Educating young girls and women is one of the best ways for developing countries to escape extreme poverty and move toward a more sustainable future. But in one African country, millions of schoolchildren are currently out of school, throwing this future into jeopardy.
In Nigeria, an estimated 10.5 million children are not going to school, the most of any other country in the world, according to the Nigerian government.
Girls, street children and children of nomadic groups were the most affected, the education ministry's permanent secretary Adamu Hussaini told BBC News. This is the first time a senior official has acknowledged the severity of the problem.
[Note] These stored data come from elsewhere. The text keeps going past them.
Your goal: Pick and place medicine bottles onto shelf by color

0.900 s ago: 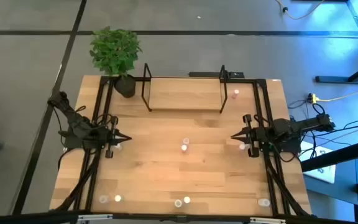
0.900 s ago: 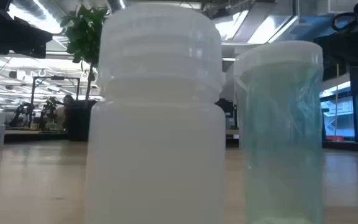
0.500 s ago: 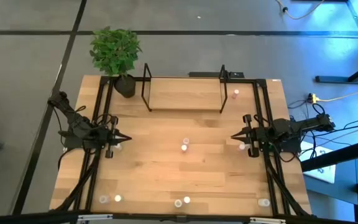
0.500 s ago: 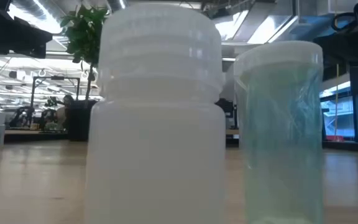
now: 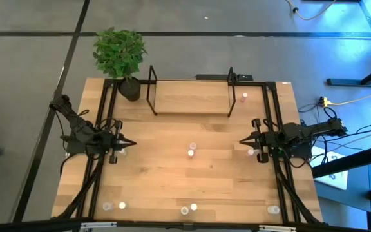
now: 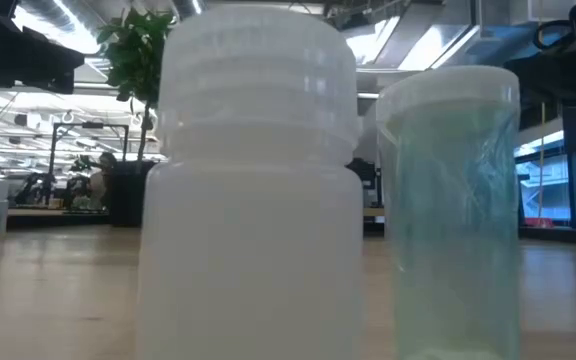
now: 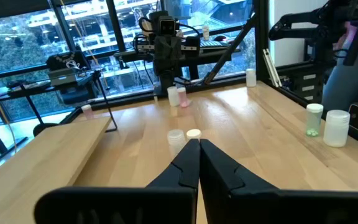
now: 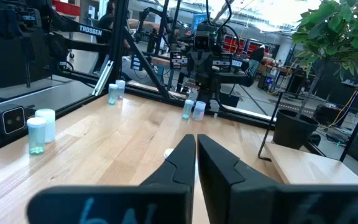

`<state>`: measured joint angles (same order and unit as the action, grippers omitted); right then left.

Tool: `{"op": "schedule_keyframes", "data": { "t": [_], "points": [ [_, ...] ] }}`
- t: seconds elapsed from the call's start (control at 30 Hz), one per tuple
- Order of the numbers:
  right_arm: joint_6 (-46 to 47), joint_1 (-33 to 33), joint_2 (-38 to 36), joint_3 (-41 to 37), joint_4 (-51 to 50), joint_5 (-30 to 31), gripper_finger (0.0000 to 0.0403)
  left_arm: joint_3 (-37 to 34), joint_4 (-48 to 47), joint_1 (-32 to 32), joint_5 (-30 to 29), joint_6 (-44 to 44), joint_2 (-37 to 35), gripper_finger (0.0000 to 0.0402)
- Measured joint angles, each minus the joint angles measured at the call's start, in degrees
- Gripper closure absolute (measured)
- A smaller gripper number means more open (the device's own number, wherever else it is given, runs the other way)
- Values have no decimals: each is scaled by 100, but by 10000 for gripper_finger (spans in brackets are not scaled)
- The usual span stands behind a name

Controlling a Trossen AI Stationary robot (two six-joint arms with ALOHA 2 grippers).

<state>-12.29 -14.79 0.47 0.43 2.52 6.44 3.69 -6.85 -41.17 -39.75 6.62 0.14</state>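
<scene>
Small pale medicine bottles stand upright on the wooden table: two at the middle (image 5: 191, 151), a pink one (image 5: 244, 97) right of the shelf, one (image 5: 250, 152) by my right gripper, and several along the near edge (image 5: 185, 210). The low view is filled by a white bottle (image 6: 253, 190) and a greenish one (image 6: 453, 210). The shelf (image 5: 192, 96), a light board in a black wire frame, stands at the far middle. My left gripper (image 5: 133, 144) hovers shut at the table's left and my right gripper (image 5: 241, 142) shut at its right, both pointing at the middle and holding nothing.
A potted plant (image 5: 120, 55) stands at the far left corner beside the shelf. Black frame rails (image 5: 102, 148) run along the table's left and right sides. Bare wood lies between the two grippers around the middle bottles (image 7: 185, 134).
</scene>
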Motion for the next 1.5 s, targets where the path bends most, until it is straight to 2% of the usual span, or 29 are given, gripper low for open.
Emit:
{"op": "schedule_keyframes", "data": {
  "t": [1.07,1.17,1.23,1.4,1.5],
  "points": [
    [4,-1,0,1,2,-1,382,1,0,2,0,-1,0,401],
    [319,-2,-5,0,137,-71,382,-1,0,1,0,0,0,401],
    [435,0,-15,0,377,-239,382,1,0,0,0,-1,0,401],
    [314,-2,-31,0,1212,-1353,382,0,0,0,0,0,0,401],
    [302,-2,-30,39,1379,-1558,382,-1,-1,0,0,-1,0,401]
  ]
}}
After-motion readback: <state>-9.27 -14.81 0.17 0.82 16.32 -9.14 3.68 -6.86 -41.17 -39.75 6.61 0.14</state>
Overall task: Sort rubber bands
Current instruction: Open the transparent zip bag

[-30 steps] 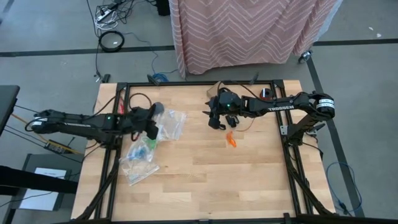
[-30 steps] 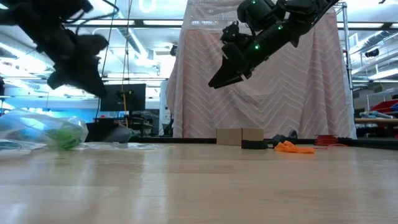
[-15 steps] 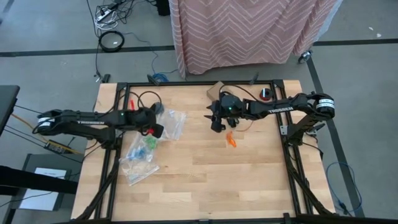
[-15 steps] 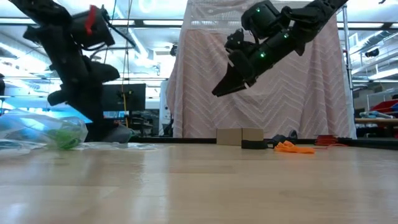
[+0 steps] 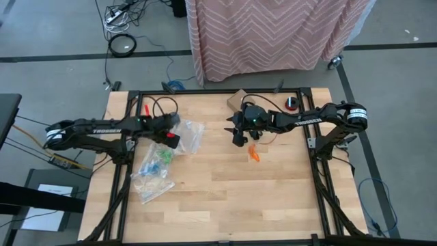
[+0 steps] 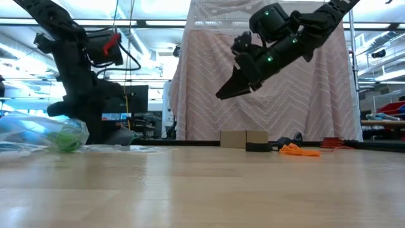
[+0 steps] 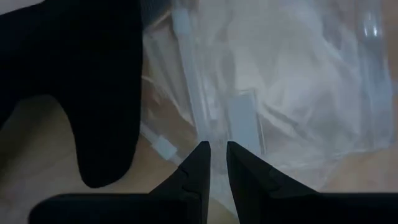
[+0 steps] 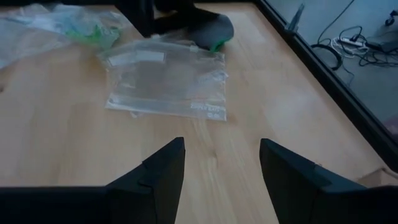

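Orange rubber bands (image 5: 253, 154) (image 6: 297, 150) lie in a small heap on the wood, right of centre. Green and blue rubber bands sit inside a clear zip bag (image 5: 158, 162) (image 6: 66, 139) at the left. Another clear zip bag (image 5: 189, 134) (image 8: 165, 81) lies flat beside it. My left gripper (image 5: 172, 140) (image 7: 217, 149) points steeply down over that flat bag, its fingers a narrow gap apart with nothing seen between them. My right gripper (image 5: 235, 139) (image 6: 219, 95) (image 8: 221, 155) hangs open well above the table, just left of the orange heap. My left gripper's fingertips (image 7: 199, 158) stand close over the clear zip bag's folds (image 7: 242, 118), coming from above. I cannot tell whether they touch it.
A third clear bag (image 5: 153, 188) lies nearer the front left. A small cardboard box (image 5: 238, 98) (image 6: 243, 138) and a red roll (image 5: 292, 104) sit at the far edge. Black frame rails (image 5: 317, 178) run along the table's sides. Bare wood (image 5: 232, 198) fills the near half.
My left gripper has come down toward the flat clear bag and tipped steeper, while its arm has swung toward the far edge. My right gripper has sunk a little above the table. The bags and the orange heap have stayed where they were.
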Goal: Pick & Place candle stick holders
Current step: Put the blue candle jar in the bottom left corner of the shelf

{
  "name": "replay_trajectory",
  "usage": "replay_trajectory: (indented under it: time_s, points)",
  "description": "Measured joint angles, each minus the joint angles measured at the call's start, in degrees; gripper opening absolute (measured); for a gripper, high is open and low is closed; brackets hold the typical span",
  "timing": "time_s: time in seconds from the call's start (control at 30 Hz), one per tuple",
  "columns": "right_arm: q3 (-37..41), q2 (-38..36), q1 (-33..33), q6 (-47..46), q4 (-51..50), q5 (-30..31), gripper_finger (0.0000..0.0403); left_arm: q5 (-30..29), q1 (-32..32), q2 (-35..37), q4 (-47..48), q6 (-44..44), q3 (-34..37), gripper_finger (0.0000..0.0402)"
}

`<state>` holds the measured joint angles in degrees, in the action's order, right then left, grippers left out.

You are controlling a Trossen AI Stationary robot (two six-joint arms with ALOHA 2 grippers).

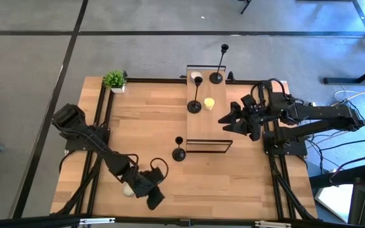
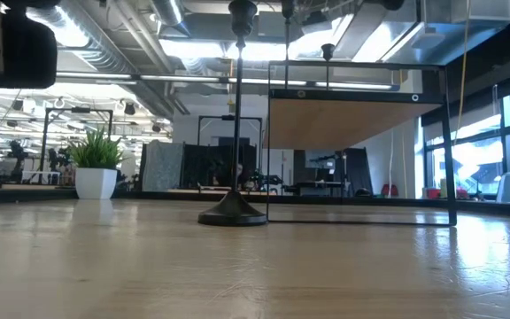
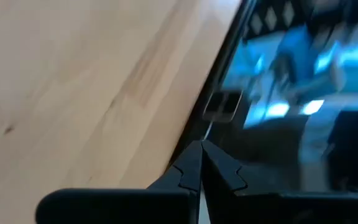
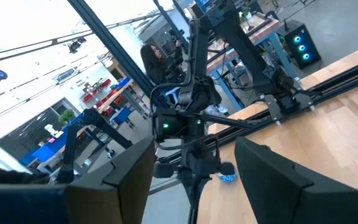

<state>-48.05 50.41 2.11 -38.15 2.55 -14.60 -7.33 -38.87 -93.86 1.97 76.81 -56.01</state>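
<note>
Three black candle stick holders show. One tall holder stands by its round base at the far end of a wooden riser. A second stands mid-riser. The third stands on the table just left of the riser. My left gripper is shut with nothing in it, low at the table's near edge. My right gripper hovers open over the riser's right side, level and pointing left, holding nothing.
A white candle and a yellow candle sit on the riser. Another white candle lies by my left arm. A potted plant stands at the far left corner. A black frame rims the table.
</note>
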Motion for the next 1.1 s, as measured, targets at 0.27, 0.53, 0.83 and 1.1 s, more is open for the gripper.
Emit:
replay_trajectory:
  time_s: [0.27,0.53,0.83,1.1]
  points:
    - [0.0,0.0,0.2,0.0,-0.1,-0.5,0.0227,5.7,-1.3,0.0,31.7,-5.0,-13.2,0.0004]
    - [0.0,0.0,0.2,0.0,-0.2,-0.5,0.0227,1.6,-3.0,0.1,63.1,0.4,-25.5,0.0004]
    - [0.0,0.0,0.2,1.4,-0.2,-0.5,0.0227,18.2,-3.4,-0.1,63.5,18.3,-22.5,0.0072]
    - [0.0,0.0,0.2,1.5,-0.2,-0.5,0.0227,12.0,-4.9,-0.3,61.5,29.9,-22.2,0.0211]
The problem in Nigeria is not a high dropout rate. Rather, the issue is that many children never have the opportunity to get an education in the first place. About 75% of the children not in school have never stepped foot in a classroom.
The Nigerian government blames cultural factors preventing these children from going to school. Critics, including BBC editor Jimeh Saleh, say the problem is due to lack of government funding for education systems.
Experts say inadequate funding of Nigeria’s education system will result in increased adult illiteracy, lower GDP and poor achievements of the Sustainable Development Goals (SDGs).
Last week, education and women’s rights campaigner Malala Yousafzai visited the acting president and schoolchildren at the Yerwa Government Girls School in Nigeria. She asked the president to declare an “education state of emergency.”
“Nigeria is the richest country in Africa but has more girls out of school than any country in the world,” Yousafzai said during her visit. “Studies are clear — educating girls grows economies, reduces conflict and improves public health. For these girls and for their country’s future, Nigeria’s leaders must immediately prioritise education.”
Of the 10.5 million children out of school, 60% are from the northern region of the country, where education and safety are threatened by the Islamic extremist group Boko Haram.
Since its insurgency in 2009, the group has killed 2,295 teachers, displaced 19,000 educators and destroyed nearly 1,400 schools. Over 3 million children in the northeast region, where Boko Haram has done most of its damage, do not attend school.
Organizations like UNICEF Nigeria are working to get more children in school and to raise awareness for the importance of education of girls and children, but they face a long, uphill battle.
“No nation can achieve economic prosperity without a sound, inclusive and functional education system,” Mr. Hussaini said at the 62nd National Council on Education (NCE) in Kano on Monday.